Set the data down once more, exactly as it is written.

(Data block begins)

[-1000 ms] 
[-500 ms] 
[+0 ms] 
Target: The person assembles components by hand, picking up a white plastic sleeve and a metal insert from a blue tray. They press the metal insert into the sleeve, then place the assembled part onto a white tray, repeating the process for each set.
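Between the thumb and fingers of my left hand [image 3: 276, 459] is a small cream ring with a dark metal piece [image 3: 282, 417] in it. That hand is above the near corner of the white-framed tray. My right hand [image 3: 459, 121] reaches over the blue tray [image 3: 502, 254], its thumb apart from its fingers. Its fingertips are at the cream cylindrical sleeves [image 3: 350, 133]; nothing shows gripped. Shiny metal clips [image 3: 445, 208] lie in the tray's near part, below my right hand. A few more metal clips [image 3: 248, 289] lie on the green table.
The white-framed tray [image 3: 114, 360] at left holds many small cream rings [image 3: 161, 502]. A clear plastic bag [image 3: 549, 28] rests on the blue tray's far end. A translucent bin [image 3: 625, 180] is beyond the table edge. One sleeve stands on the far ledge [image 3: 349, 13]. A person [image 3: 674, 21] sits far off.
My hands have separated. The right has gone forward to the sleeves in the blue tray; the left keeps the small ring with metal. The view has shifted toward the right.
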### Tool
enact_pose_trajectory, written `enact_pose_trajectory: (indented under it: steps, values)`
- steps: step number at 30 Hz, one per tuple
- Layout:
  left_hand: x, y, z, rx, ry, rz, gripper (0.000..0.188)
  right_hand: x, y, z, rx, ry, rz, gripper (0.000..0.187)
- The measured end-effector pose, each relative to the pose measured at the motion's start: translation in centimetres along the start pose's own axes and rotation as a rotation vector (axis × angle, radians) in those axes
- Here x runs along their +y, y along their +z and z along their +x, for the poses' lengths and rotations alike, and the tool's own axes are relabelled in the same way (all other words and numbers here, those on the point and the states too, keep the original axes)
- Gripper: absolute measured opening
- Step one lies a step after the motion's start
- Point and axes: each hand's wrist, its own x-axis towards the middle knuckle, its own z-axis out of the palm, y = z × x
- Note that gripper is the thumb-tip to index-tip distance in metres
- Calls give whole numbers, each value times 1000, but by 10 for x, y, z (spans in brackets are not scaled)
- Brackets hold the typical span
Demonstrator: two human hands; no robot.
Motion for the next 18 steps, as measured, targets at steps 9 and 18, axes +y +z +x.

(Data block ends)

Answer box
[-1000 ms] 
[-500 ms] 
[+0 ms] 
Target: The person assembles components by hand, picking up a white plastic sleeve and a metal insert from a blue tray. They press the metal insert into the sleeve, then place the assembled part onto a white tray, repeating the process for each set.
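Between the thumb and fingers of my left hand [image 3: 276, 459] is a small cream ring with a dark metal piece [image 3: 282, 417] in it. That hand is above the near corner of the white-framed tray. My right hand [image 3: 459, 121] reaches over the blue tray [image 3: 502, 254], its thumb apart from its fingers. Its fingertips are at the cream cylindrical sleeves [image 3: 350, 133]; nothing shows gripped. Shiny metal clips [image 3: 445, 208] lie in the tray's near part, below my right hand. A few more metal clips [image 3: 248, 289] lie on the green table.
The white-framed tray [image 3: 114, 360] at left holds many small cream rings [image 3: 161, 502]. A clear plastic bag [image 3: 549, 28] rests on the blue tray's far end. A translucent bin [image 3: 625, 180] is beyond the table edge. One sleeve stands on the far ledge [image 3: 349, 13]. A person [image 3: 674, 21] sits far off.
My hands have separated. The right has gone forward to the sleeves in the blue tray; the left keeps the small ring with metal. The view has shifted toward the right.
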### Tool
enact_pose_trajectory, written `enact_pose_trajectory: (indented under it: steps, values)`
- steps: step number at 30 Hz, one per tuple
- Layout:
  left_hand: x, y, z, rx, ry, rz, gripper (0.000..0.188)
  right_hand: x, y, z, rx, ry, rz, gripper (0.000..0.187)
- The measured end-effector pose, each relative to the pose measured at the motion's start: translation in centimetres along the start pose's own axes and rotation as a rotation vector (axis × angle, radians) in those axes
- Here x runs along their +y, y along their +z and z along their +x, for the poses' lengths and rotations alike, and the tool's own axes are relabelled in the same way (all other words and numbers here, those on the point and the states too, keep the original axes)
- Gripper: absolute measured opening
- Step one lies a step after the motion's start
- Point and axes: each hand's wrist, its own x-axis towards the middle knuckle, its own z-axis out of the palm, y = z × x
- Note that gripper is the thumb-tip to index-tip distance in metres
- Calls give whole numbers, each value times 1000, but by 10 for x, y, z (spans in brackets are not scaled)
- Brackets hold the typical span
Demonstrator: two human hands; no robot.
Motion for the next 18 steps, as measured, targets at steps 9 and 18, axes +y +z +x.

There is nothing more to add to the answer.